As Kalmar noted in his introduction, there is more than a whiff of Soviet agitprop in the lumbering themes and repetitive style of Khachaturian’s concerto. The slow movement is also rather pallid, a would-be Rachmaninoff interlude minus the tunes.

It takes a personality-plus pianist with a fearless technique to make a compelling case for this second-rate music and Conrad Tao did that and more Friday night. The American pianist attacked the outer movements with unbridled bravado, his jumpy intensity providing a quirky sensibility to the music while maintaining amazing digital accuracy. The soloist’s hard, metallic edge was less suited to the Andante, where a softer, more relaxed touch would have conveyed more of the exotic languor. Yet Tao brought a nice, jazz-like fantasy to the extended cadenza of the first movement.

The galumphing finale isn’t among the high points of 20th century music, but with Tao romping through the solo fireworks at a blistering tempo it was undeniably thrilling. The tight accompaniment of Kalmar and the orchestra proved just as exhilarating, with the conductor exploring more of the Armenian coloring in the contrasting, introspective pages.

The hyperkinetic pianist introduced his own encore.
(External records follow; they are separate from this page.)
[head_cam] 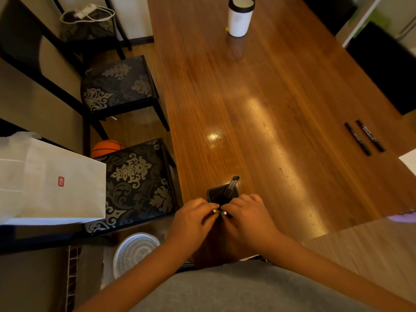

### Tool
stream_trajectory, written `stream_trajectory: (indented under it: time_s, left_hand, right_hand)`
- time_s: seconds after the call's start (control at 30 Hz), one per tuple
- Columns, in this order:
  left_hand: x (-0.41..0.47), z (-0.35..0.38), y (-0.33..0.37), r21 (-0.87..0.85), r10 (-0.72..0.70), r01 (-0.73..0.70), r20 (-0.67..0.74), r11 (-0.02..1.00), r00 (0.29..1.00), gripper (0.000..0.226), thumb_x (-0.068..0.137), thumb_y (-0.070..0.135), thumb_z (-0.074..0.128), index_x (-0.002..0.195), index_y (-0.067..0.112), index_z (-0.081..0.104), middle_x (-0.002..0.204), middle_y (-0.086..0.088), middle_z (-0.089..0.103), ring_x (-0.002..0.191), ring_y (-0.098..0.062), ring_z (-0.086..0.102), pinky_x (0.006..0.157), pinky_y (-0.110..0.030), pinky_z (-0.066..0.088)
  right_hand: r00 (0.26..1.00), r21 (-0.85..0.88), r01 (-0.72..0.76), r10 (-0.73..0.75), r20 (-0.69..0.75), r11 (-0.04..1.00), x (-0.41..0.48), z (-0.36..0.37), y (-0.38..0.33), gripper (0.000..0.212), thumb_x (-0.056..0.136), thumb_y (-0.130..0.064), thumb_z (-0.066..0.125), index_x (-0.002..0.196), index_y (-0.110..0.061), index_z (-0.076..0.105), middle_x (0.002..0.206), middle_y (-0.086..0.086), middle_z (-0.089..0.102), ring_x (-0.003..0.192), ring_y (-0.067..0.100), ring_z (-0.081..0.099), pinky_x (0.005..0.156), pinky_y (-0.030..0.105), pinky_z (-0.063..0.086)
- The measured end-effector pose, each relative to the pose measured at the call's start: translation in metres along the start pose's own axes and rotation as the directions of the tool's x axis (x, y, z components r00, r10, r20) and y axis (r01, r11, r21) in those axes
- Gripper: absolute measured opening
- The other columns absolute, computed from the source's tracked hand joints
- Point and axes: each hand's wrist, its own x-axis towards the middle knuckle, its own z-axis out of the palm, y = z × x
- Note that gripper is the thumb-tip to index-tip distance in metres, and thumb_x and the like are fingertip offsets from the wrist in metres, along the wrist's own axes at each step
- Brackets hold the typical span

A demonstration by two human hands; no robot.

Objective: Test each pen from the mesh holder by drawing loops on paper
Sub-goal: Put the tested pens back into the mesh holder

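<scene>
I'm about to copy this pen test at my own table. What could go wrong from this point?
1. Both hands, left hand and right hand, crowd a pen beside the mesh holder near the table edge; a nudge could tip it off.
2. The markers lying loose could roll.
3. Only a white corner, possibly paper, shows; ink may hit wood.

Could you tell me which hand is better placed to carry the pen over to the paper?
Probably the right hand: the paper lies at the table's right edge, on its side. The left hand would have to cross over.
</scene>
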Motion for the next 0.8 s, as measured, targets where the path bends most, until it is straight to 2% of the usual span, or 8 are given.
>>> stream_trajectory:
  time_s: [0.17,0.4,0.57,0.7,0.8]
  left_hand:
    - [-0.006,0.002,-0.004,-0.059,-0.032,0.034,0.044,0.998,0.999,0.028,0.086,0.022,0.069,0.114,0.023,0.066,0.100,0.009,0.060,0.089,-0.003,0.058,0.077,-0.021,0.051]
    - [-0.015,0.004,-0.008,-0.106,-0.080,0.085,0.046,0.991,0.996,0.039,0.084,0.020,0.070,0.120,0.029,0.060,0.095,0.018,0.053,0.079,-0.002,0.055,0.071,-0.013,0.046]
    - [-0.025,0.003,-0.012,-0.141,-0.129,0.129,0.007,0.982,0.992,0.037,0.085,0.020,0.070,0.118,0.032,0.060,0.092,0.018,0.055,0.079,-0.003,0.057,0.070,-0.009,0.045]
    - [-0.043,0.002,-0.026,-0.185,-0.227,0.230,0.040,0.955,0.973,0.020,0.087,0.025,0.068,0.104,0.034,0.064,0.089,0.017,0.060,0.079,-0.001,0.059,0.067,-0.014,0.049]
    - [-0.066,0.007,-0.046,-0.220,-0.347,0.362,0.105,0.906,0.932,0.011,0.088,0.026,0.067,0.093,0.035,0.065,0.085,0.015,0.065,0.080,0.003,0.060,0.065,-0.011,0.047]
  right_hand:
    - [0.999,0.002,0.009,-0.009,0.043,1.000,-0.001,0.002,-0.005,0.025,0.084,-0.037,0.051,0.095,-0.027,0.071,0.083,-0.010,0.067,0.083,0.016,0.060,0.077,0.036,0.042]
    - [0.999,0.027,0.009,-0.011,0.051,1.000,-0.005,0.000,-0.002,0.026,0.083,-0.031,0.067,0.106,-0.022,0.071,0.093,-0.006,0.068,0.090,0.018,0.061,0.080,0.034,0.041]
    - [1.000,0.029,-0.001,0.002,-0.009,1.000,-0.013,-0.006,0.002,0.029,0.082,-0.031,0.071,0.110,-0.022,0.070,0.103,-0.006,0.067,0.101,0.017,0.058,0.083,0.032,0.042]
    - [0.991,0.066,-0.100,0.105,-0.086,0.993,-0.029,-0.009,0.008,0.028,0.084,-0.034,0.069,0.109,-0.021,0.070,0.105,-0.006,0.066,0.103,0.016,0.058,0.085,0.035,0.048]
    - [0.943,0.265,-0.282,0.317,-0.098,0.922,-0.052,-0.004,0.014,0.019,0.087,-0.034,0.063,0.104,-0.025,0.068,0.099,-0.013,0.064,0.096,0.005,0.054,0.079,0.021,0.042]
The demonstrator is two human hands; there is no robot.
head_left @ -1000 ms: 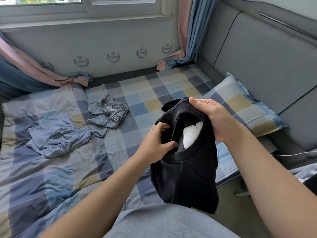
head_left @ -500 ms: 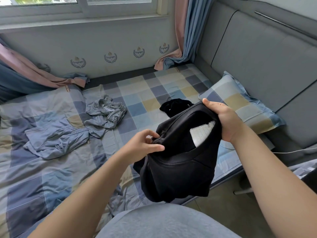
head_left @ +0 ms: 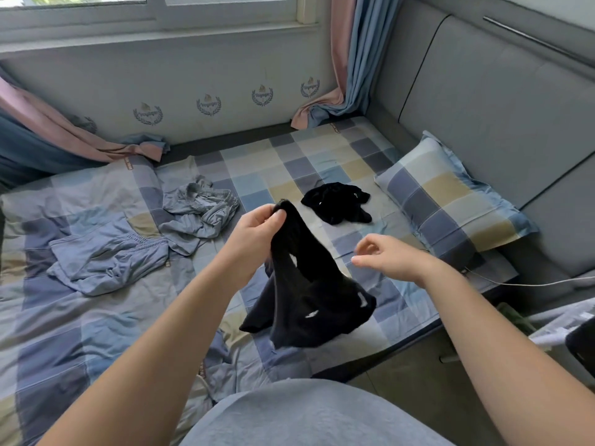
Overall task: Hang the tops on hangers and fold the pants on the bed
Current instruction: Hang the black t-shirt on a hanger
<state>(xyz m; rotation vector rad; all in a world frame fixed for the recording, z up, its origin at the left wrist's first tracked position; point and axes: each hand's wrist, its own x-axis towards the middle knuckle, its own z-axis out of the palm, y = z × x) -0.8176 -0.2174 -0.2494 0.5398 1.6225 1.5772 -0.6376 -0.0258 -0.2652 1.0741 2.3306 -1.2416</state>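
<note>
The black garment [head_left: 306, 284] is hanging in such dark, bunched folds that whether it is a top or pants is not showing. Only a few small white patches are breaking its surface, and its lower end is dangling above the bed [head_left: 289, 162] near the front edge. The second black garment [head_left: 336, 202] is lying crumpled on the checked sheet beyond it, near the pillow [head_left: 450, 201], and its shape is equally hard to read. At the lower right, a pale frame and a dark object are being cut off by the picture's edge and cannot be told. The left hand [head_left: 254, 231] is reaching forward over the bed, its fingers [head_left: 277, 216] and thumb pinching the top edge of the black garment, so the cloth is drooping from that one grip. The right hand [head_left: 391, 257] is hovering just beside the cloth, apart from it, its fingers loosely curled with thumb and forefinger nearly meeting and grasping nothing. Further left, a crumpled grey-blue garment [head_left: 199, 210] and a flatter grey-blue garment [head_left: 106, 259] with an elastic waistband are lying on the bed, touching each other. A thin white cable [head_left: 531, 283] is running across the bed's right corner.
</note>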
Noting that it was Pride weekend, Tao performed Scarlatti’s Sonata in A major, K.208, which he dedicated to the late harpsichordist and Scarlatti specialist Scott Ross who died of complications from AIDS in 1989–what Tao called “a shameful time in our country’s history.” His measured and poignant rendering made an apt tribute.

With a series that has done enterprising programming for eight decades, there is not a lot of standard repertoire that hasn’t been heard at Chicago’s summer music festival. Yet Friday night, surprisingly, marked the first complete lakefront performance of The Firebird.

Some of the scoring subtleties of Stravinsky’s kaleidoscopic ballet were inevitably lost in an al fresco setting with generous amplification. The opening section could have been more rapt and intimate, but after that Kalmar proved an expert guide through the 47-minute ballet.

The conductor’s linear direction had a nice organic flow, taking us through the magical weirdness of the scenario with a delicately charming “Round of the Princesses” and a vehement but not over-the-top take on “King Kastchei’s Infernal Dance.” The final section was especially inspired with Jonathan Boen lofting an atmospheric horn solo and Kalmar building the Berceuse theme to a resplendent coda.

The evening began with Infernal by David Schiff. The Portland-based composer/critic retools “Kastchei’s Infernal Dance” from Firebird into a contemporary jazz idiom–proving that great music is like titanium, and can withstand all kinds of treatment. Schiff’s riff is more swing than savage, yet cleverly done and faithful to the original’s notation and accents. Kalmar and the orchestra served up a sassy, big-band reading with high-stepping panache.